### Task to carry out
Which of the lines in the data mention the string "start"? List them all.

Data items:
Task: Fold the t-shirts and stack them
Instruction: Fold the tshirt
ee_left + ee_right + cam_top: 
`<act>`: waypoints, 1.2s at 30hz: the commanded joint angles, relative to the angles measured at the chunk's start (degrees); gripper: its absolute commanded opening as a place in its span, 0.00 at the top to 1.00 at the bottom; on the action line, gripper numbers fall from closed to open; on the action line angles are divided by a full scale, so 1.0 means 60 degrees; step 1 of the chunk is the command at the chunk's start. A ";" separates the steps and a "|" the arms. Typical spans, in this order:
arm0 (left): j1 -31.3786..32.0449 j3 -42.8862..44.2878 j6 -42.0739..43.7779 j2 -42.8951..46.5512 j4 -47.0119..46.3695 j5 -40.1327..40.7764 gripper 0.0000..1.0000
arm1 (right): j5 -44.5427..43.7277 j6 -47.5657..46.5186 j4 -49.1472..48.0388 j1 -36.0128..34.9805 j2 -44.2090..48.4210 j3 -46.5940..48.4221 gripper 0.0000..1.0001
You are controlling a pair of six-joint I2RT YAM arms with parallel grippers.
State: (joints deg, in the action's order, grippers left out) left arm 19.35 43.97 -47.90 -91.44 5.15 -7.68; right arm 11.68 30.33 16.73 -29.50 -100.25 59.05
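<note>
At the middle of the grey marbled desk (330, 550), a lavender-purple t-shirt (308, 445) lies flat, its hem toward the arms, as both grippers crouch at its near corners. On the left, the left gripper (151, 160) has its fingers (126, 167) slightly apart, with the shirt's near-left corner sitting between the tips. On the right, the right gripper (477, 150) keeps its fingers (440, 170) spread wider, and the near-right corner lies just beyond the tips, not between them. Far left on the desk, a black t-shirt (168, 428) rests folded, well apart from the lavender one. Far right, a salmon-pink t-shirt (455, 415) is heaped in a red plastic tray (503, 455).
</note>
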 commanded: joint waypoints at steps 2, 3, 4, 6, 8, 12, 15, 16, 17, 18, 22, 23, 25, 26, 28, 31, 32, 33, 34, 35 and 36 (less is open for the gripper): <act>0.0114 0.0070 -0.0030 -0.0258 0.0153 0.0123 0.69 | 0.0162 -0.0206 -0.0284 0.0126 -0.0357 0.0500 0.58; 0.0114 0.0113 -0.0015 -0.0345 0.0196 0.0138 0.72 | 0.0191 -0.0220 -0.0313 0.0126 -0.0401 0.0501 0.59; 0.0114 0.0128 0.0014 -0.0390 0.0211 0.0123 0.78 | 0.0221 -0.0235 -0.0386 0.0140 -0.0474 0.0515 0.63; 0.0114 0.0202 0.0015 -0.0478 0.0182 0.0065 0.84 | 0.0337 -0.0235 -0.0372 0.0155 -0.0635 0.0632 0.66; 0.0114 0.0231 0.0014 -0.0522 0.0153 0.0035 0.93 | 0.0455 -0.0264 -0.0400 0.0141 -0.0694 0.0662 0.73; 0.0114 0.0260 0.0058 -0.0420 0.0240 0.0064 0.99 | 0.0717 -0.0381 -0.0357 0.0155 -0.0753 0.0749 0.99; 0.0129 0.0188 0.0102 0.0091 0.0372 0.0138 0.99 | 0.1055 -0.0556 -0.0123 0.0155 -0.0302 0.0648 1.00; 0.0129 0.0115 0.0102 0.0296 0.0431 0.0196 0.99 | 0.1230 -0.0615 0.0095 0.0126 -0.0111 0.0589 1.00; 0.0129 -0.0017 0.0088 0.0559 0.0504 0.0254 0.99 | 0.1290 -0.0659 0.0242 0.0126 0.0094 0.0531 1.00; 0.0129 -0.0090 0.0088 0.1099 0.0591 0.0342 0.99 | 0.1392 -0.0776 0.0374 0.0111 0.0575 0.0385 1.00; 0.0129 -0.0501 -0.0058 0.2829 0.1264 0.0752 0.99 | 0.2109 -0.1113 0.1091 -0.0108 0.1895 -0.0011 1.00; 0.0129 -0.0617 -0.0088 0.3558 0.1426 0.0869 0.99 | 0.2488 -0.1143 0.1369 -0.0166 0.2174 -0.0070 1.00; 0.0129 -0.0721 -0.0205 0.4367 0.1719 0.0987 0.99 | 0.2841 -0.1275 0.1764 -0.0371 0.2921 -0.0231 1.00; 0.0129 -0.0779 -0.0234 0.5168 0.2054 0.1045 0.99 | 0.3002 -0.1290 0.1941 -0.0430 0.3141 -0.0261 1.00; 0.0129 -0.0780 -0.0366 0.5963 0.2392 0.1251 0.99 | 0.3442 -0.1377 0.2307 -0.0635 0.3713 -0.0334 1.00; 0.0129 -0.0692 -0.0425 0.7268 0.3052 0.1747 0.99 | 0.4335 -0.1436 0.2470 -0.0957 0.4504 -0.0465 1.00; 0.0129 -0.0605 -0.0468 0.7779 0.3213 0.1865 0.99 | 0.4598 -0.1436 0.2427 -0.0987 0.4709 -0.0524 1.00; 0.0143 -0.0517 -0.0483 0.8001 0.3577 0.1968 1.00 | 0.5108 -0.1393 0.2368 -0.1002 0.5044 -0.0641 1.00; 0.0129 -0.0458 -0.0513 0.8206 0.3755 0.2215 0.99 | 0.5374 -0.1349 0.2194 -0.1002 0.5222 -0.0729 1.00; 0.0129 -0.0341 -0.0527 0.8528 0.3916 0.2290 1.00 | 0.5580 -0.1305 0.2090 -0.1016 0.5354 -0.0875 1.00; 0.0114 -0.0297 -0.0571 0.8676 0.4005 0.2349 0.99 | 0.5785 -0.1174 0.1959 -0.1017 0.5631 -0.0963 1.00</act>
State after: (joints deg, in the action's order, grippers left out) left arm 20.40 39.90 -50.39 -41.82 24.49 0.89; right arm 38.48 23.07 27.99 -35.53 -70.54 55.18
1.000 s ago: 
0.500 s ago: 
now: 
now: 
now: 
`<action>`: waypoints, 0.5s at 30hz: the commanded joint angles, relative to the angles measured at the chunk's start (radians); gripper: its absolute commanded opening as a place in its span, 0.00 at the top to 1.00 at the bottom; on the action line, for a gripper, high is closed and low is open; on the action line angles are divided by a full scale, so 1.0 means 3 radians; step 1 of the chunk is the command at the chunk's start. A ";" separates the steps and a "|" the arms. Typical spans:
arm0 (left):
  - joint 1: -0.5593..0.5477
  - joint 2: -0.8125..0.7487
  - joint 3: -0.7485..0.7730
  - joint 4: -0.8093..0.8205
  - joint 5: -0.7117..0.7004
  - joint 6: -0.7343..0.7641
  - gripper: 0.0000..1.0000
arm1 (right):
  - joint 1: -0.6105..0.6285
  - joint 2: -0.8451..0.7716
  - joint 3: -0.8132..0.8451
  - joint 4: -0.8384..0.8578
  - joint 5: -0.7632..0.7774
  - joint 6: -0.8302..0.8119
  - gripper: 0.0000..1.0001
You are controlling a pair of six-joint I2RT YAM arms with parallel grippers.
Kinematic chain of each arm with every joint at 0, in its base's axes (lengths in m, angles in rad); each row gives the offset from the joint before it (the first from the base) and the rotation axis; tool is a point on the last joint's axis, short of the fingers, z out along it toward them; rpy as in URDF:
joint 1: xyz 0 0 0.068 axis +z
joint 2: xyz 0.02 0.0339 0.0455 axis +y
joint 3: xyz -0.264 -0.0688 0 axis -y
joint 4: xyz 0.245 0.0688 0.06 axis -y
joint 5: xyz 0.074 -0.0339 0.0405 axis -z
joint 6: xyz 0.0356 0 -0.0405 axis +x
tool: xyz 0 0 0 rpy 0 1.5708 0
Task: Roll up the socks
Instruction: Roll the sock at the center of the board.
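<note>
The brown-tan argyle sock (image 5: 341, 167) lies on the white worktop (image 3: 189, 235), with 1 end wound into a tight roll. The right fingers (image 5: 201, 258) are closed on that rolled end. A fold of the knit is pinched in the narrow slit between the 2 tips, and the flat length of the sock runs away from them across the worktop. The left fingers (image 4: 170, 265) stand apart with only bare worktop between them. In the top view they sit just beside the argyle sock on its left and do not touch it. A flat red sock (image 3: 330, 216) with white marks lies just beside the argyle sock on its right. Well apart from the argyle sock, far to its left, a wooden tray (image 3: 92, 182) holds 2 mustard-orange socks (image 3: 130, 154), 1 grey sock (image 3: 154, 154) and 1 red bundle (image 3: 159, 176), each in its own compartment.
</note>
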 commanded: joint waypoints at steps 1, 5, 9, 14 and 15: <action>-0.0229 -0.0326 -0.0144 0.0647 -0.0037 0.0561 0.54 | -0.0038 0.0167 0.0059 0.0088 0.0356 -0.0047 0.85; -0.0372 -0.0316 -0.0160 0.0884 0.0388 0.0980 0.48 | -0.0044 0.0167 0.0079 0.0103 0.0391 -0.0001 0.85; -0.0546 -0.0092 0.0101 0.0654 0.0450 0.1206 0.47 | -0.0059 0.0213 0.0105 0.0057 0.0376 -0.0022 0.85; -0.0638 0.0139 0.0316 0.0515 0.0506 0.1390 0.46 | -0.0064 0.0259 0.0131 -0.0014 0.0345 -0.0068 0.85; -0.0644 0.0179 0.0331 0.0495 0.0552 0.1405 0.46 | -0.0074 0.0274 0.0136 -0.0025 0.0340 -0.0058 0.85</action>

### Result of this task
`<act>`: waypoints, 1.2s at 30hz: the commanded joint angles, relative to the angles measured at the chunk's start (degrees); gripper: its absolute commanded opening as a place in its span, 0.00 at the top to 1.00 at the bottom; on the action line, gripper numbers fall from closed to open; on the action line angles are divided by a full scale, so 1.0 means 60 degrees; step 1 of the chunk is the command at the chunk's start. A ";" separates the steps and a "|" the arms. Typical spans, in this order:
`<action>`: waypoints, 0.5s at 30hz: the commanded joint angles, relative to the angles measured at the chunk's start (radians); gripper: its absolute commanded opening as a place in its span, 0.00 at the top to 1.00 at the bottom; on the action line, for a gripper, high is closed and low is open; on the action line angles are divided by a full scale, so 1.0 means 3 radians; step 1 of the chunk is the command at the chunk's start. A ";" separates the steps and a "|" the arms. Typical spans:

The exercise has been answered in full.